Shin Wonseok, Kim Haneul, Oh Dong-Yep, Kim Dong Hee, Han Kyudong
Department of Nanobiomedical Science & BK21 PLUS NBM Global Research Center for Regenerative Medicine, Dankook University, Cheonan 31116, Korea.
Center for Bio-Medical Engineering Core Facility, Dankook University, Cheonan 31116, Korea.
Genomics Inform. 2020 Mar;18(1):e4. doi: 10.5808/GI.2020.18.1.e4. Epub 2020 Mar 31.

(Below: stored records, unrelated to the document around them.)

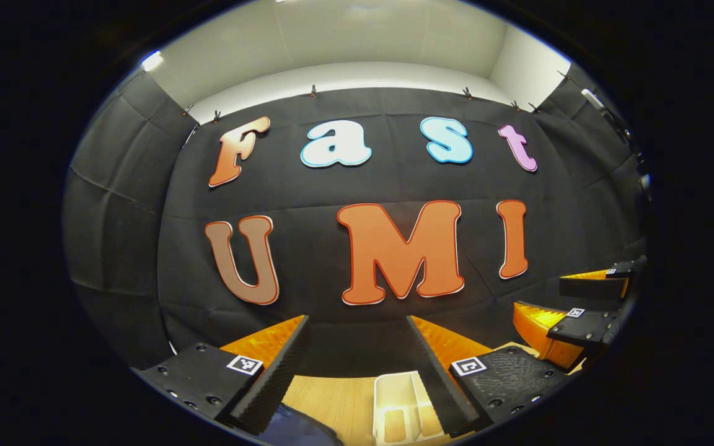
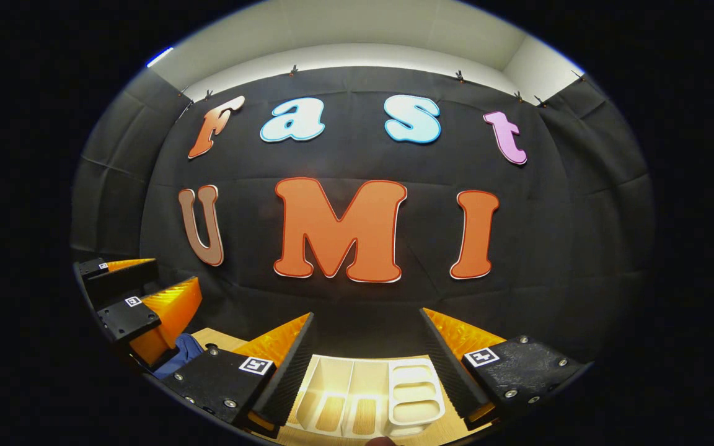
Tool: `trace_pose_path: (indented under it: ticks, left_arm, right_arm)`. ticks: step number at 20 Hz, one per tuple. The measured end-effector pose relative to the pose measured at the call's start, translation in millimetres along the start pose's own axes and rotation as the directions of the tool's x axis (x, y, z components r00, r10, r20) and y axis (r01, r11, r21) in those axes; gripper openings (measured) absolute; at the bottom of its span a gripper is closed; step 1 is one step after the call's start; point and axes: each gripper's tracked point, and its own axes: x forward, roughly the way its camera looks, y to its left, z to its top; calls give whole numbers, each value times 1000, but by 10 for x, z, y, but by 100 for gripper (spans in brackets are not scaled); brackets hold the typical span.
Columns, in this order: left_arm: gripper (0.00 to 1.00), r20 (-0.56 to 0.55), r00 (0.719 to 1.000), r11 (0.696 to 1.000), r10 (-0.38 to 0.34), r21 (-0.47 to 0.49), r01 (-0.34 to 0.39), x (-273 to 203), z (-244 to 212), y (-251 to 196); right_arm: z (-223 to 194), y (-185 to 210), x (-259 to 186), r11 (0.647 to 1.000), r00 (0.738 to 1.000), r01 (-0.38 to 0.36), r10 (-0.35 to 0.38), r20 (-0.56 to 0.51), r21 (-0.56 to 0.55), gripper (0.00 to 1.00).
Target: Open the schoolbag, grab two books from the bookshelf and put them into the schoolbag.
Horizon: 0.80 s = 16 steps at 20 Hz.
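Observation:
A white bookshelf rack with upright dividers stands on the wooden table, low between my right gripper's open fingers; wood shows through its slots. In the left gripper view the same rack sits near the right finger of my open left gripper. A dark blue schoolbag peeks in at the bottom edge, and its blue fabric lies under the left gripper in the right gripper view. Both grippers are raised, side by side, and hold nothing. The right gripper appears open at the right.
The wooden table runs up to the booth's black cloth wall right behind the rack. A pale wall and ceiling show above the cloth.

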Motion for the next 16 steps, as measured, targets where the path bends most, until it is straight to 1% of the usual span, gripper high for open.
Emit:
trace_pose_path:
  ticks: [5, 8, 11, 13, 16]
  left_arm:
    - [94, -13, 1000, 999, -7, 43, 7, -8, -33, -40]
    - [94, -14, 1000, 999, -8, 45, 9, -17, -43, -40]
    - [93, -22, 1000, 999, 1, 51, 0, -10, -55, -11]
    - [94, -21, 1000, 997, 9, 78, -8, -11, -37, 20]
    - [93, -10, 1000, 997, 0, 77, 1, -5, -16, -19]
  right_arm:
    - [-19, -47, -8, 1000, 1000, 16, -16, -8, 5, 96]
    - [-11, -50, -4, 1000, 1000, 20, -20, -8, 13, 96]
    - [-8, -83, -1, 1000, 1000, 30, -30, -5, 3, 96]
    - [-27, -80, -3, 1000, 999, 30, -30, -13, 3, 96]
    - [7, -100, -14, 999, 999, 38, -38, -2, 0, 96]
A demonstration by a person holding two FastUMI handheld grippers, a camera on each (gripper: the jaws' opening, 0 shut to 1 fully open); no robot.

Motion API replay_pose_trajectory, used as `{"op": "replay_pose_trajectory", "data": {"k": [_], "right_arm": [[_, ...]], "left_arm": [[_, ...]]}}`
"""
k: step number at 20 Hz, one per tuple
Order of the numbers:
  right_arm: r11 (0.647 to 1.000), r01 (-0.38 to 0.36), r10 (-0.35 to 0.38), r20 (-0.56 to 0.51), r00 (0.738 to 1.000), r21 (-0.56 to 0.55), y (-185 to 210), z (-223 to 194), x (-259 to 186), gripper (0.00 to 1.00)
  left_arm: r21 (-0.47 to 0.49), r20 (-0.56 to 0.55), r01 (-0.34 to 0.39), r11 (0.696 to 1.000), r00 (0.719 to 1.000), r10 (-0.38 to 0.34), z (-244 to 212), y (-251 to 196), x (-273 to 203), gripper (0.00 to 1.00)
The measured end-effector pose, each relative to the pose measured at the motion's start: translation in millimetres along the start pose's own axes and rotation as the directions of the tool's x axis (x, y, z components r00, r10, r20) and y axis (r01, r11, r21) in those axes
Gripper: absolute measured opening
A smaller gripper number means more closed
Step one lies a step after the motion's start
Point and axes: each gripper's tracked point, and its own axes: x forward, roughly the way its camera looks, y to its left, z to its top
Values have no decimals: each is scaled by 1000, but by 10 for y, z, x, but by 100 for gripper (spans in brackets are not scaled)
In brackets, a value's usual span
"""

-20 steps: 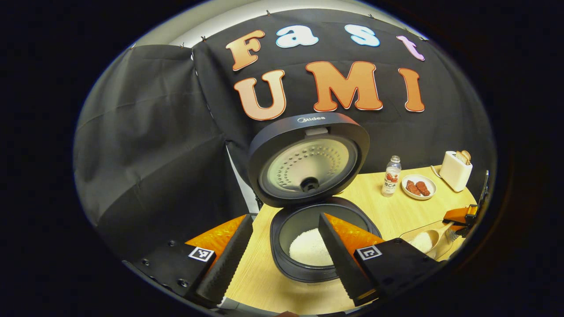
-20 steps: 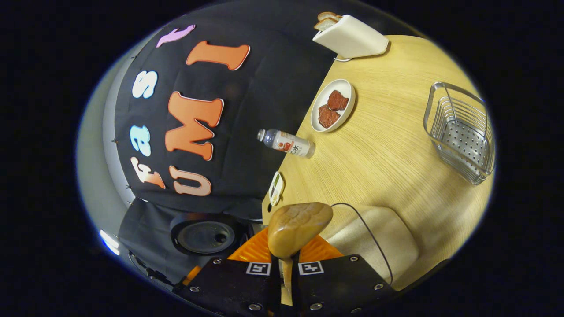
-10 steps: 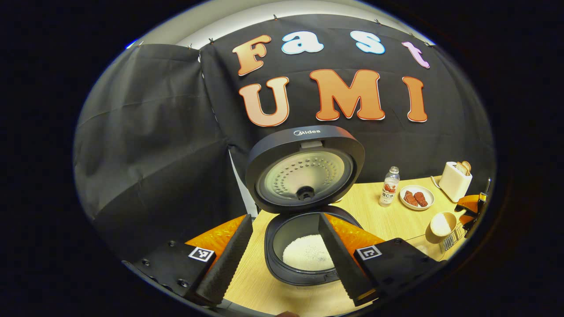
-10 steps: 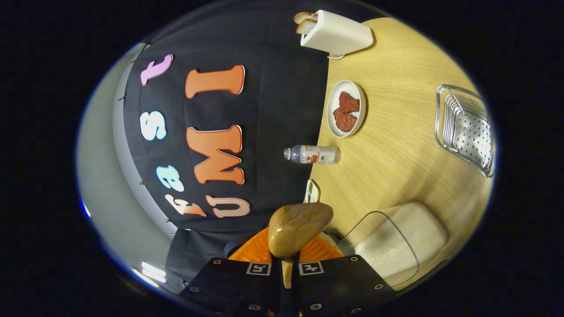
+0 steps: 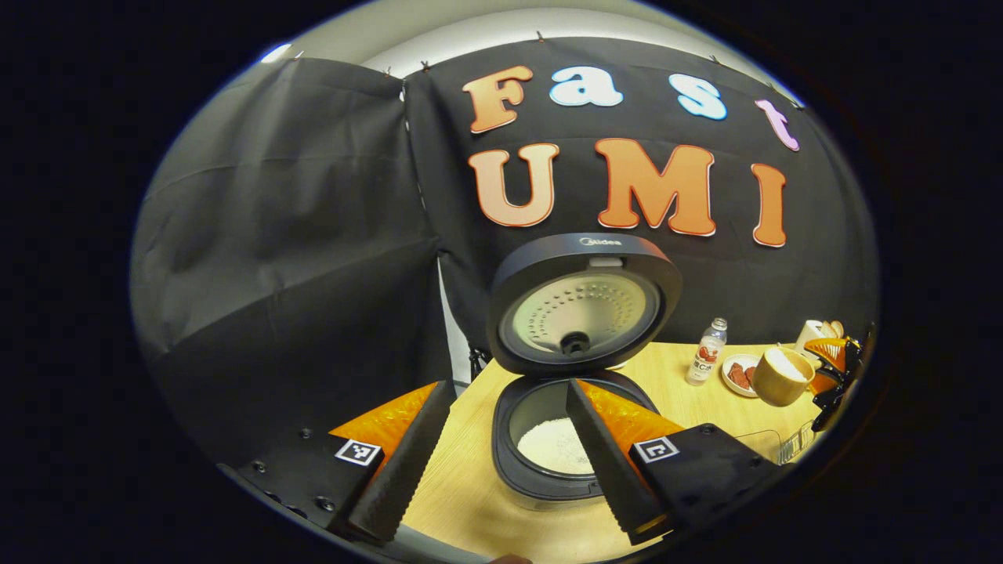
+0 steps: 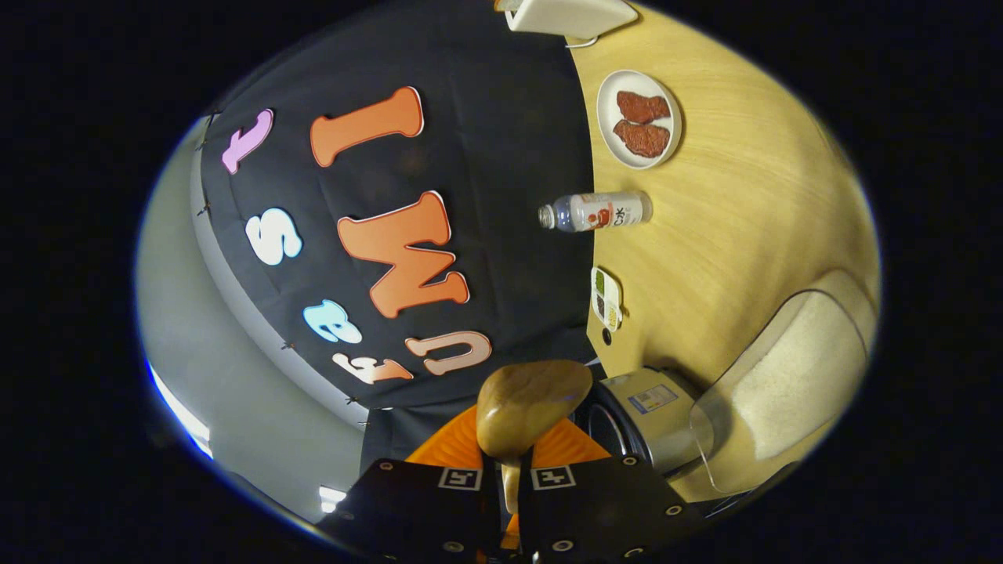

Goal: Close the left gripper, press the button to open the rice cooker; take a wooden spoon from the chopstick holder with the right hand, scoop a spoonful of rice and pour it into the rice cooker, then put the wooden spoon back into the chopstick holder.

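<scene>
The left gripper (image 5: 501, 462) hung low before the cooker (image 5: 560, 446), its fingers spread wide with nothing between them. The cooker stood near the table's (image 5: 462, 501) left edge, lid (image 5: 584, 301) raised upright, white rice (image 5: 552, 446) lying in the pot; one finger (image 5: 603, 462) hid part of the pot's rim.

The right gripper (image 6: 508, 489) was rolled on its side, so the table (image 6: 729, 204) ran up the right of its view. Its fingers pinched the spoon's (image 6: 529, 403) handle, the bowl's back facing the camera. In the left gripper view the spoon (image 5: 783, 374) hung above the table's right side, well right of the cooker, rice heaped in its bowl, with the right gripper (image 5: 832, 368) behind it, cut off at the edge. A clear rice tub (image 6: 783, 384) sat at the table's near edge, partly cropped. A bottle (image 6: 597, 211) and a plate (image 6: 639, 117) stood along the back edge.
</scene>
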Motion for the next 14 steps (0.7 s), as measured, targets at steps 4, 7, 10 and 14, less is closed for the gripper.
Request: {"op": "replay_pose_trajectory", "data": {"k": [4,7,10,14], "right_arm": [[1000,11,-12,-77,997,-6,14,-369,403,8],[998,48,-52,-119,992,-35,-93,-588,656,8],[994,91,-99,-135,986,-67,-238,-725,888,8],[981,148,-163,-123,979,-124,-408,-823,1116,8]], "left_arm": [[-17,23,-40,999,999,41,4,299,-71,100],[-9,31,-70,998,997,70,-30,495,-61,96],[-3,33,-88,996,996,88,-43,634,-13,100],[-4,20,-103,995,994,103,-140,799,28,100]]}}
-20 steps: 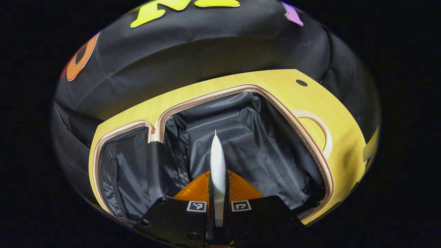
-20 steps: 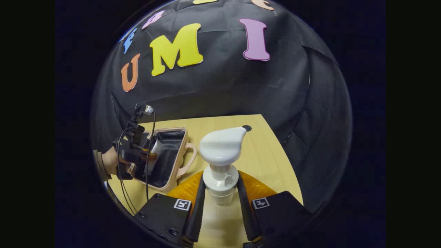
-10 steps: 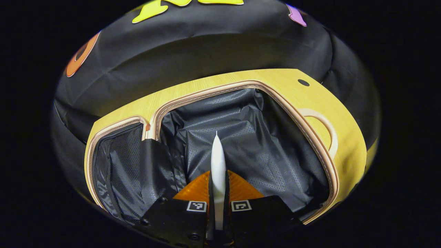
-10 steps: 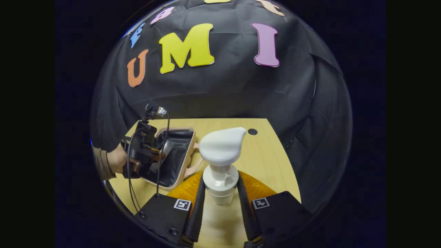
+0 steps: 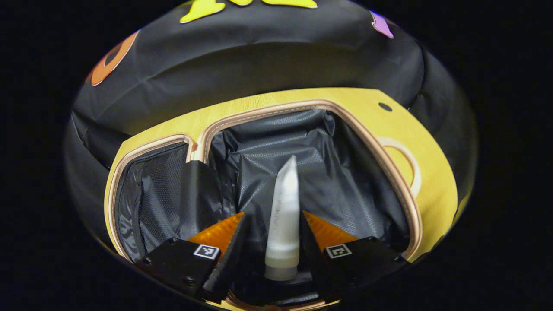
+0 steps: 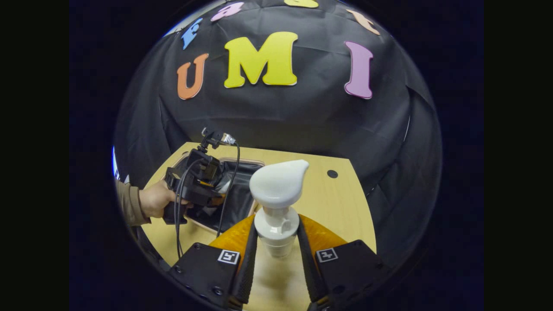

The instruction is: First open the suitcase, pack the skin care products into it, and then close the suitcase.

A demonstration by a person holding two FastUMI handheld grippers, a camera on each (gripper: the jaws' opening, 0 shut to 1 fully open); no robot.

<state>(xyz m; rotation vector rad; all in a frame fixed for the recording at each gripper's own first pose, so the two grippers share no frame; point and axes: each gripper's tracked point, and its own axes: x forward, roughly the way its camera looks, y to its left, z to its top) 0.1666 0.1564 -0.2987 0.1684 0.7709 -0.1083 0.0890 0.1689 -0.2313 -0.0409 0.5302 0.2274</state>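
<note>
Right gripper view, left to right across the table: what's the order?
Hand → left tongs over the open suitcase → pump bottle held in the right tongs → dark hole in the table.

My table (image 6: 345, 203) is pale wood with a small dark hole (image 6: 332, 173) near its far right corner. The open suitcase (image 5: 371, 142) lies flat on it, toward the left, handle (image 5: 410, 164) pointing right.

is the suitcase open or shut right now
Open: the suitcase lies flat on the table, its dark lining exposed, a white tube over it.
</note>
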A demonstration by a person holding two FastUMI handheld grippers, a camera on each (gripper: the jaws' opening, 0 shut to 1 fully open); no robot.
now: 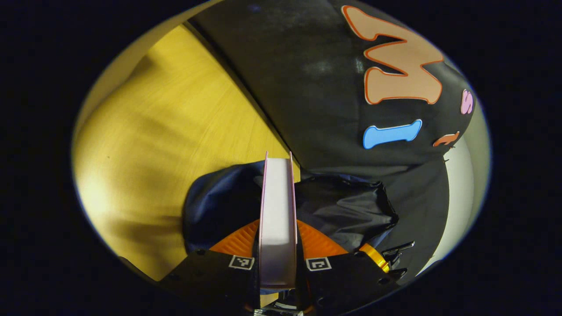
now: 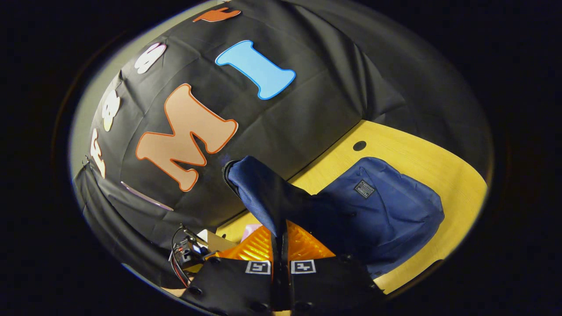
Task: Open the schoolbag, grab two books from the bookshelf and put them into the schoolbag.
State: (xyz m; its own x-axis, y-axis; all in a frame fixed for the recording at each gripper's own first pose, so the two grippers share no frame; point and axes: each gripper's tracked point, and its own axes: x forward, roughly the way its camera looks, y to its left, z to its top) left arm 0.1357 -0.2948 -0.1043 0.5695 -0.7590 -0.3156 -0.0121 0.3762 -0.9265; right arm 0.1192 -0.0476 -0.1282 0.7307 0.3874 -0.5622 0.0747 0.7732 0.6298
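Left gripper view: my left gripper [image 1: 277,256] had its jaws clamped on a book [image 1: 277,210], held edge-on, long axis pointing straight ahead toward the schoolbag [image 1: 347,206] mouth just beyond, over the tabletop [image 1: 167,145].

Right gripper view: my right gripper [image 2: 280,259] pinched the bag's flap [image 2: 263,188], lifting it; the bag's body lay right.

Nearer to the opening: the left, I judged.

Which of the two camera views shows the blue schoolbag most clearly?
The right gripper view: the schoolbag lies on the table with its body and label patch visible. The left gripper view shows just its dark opening behind the held book.
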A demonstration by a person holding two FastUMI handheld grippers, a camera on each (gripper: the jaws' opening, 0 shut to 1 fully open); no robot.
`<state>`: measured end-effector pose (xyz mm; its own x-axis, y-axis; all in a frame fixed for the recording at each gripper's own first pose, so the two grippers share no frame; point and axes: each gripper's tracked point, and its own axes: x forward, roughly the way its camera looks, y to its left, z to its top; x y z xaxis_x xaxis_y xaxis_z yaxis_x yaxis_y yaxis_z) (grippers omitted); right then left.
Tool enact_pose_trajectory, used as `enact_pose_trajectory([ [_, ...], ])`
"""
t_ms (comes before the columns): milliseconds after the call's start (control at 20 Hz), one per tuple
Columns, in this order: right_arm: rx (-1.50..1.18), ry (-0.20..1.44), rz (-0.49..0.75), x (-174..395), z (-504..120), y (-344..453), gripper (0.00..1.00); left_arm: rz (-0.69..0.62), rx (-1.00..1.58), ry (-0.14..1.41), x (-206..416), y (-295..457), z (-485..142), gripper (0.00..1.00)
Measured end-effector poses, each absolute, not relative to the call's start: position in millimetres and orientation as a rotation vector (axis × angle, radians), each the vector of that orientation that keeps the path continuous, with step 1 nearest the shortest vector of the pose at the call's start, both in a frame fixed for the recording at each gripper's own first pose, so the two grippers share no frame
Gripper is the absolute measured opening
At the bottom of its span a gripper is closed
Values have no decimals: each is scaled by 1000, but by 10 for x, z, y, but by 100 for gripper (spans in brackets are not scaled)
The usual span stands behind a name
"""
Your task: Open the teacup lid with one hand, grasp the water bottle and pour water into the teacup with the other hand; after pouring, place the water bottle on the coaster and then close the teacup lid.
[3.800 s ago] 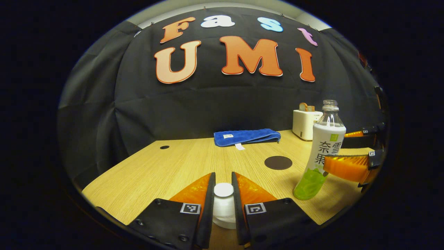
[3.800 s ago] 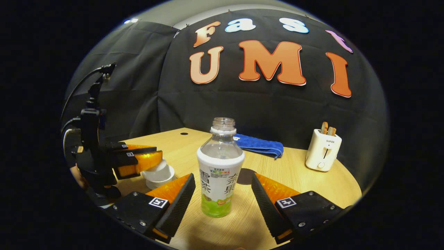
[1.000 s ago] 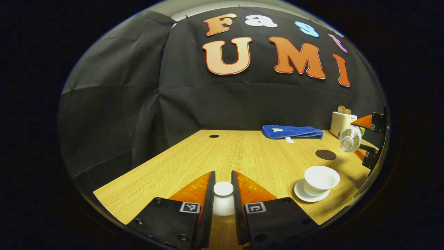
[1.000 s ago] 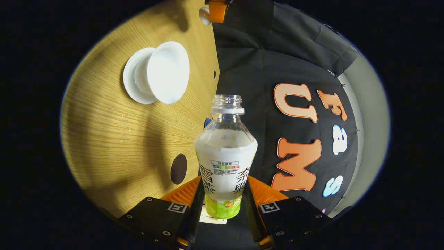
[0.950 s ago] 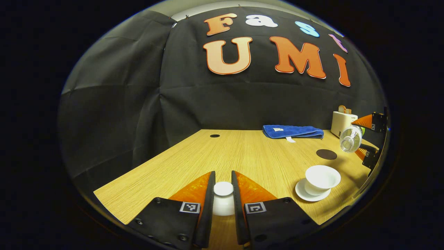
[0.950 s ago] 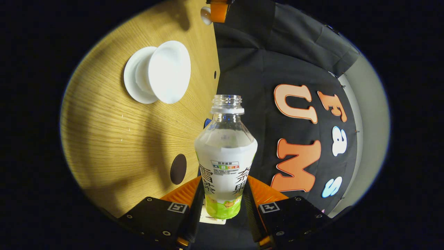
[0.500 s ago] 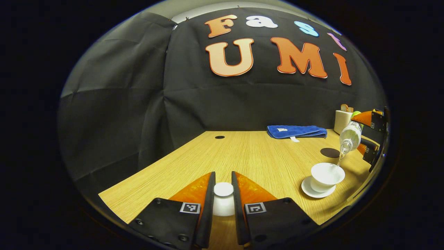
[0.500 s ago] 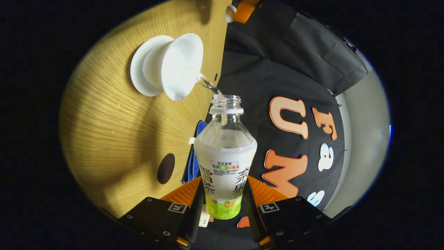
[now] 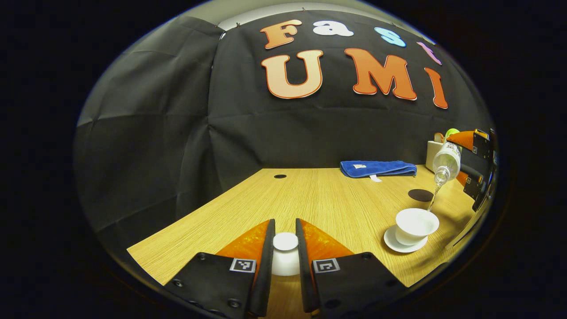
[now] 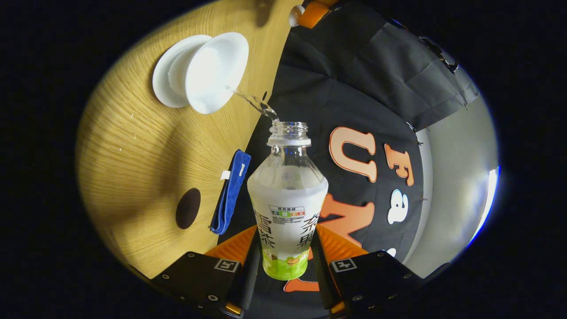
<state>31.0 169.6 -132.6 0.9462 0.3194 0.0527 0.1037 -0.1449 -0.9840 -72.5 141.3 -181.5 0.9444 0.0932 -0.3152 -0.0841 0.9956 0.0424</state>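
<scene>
Two grippers at work: one holds the lid, the other pours.
The left gripper [image 9: 285, 248] is clamped on the knob of the round white ceramic teacup lid [image 9: 285, 254], held over the pale wood-grain table [image 9: 319, 199]. The right gripper [image 10: 283, 259] grasps the clear plastic water bottle with its white-and-green label [image 10: 287, 208], tipped so a thin stream of water [image 10: 252, 103] falls into the open white porcelain teacup [image 10: 215, 71] on its saucer [image 10: 161, 84]; the dark round coaster [image 10: 188, 208] lies beside a folded blue towel [image 10: 230, 190].
</scene>
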Motion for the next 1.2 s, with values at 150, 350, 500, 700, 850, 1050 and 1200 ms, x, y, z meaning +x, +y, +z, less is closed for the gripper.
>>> enact_pose_trajectory([
  [150, -1735, -355, 179, 289, -1280, 1729, 60, 90, 31, 322, -717, 1414, -1809, 33],
  [350, -1762, -379, 182, 274, -1279, 1767, 60, 89, 29, 321, -719, 1425, -1808, 33],
  [500, -1781, -425, 185, 213, -1212, 1820, 60, 91, 27, 327, -733, 1438, -1837, 33],
  [700, -1801, -462, 171, 152, -1172, 1813, 60, 97, 32, 313, -739, 1471, -1781, 33],
  [850, -1839, -514, 154, 91, -1135, 1841, 60, 101, 35, 309, -749, 1509, -1752, 33],
  [1050, -1876, -559, 148, 16, -1115, 1828, 60, 105, 34, 299, -749, 1535, -1718, 33],
  [1200, -1890, -588, 155, 56, -1102, 1860, 60, 102, 33, 301, -744, 1518, -1706, 31],
])
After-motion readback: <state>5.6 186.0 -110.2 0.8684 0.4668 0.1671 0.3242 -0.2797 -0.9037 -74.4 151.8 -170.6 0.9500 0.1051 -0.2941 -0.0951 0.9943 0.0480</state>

Transposable elements (TEs) constitute approximately half of Bovine genome. They can be a powerful species-specific marker without regression mutations by the structure variation (SV) at the time of genomic evolution. In a previous study, we identified the Hanwoo-specific SV that was generated by a TE-association deletion event using traditional PCR method and Sanger sequencing validation. It could be used as a molecular marker to distinguish different cattle breeds (i.e., Hanwoo vs. Holstein). However, PCR is defective with various final copy quantifications from every sample. Thus, we applied to the droplet digital PCR (ddPCR) platform for accurate quantitative detection of the Hanwoo-specific SV. Although samples have low allele frequency variation within Hanwoo population, ddPCR could perform high sensitive detection with absolute quantification. We aimed to use ddPCR for more accurate quantification than PCR. We suggest that the ddPCR platform is applicable for the quantitative evaluation of molecular markers.
转座元件(TEs)约占牛基因组的一半。在基因组进化时,通过结构变异(SV),它们可以成为强大的物种特异性标记,且不会发生回复突变。在之前的一项研究中,我们使用传统PCR方法和桑格测序验证,鉴定出了由TE关联缺失事件产生的韩牛特异性SV。它可以用作区分不同牛品种(即韩牛与荷斯坦牛)的分子标记。然而,PCR对于每个样本的各种最终拷贝定量存在缺陷。因此,我们应用液滴数字PCR(ddPCR)平台对韩牛特异性SV进行精确的定量检测。尽管韩牛群体内样本的等位基因频率变化较低,但ddPCR可以通过绝对定量进行高灵敏度检测。我们旨在使用ddPCR实现比PCR更精确的定量。我们认为ddPCR平台适用于分子标记的定量评估。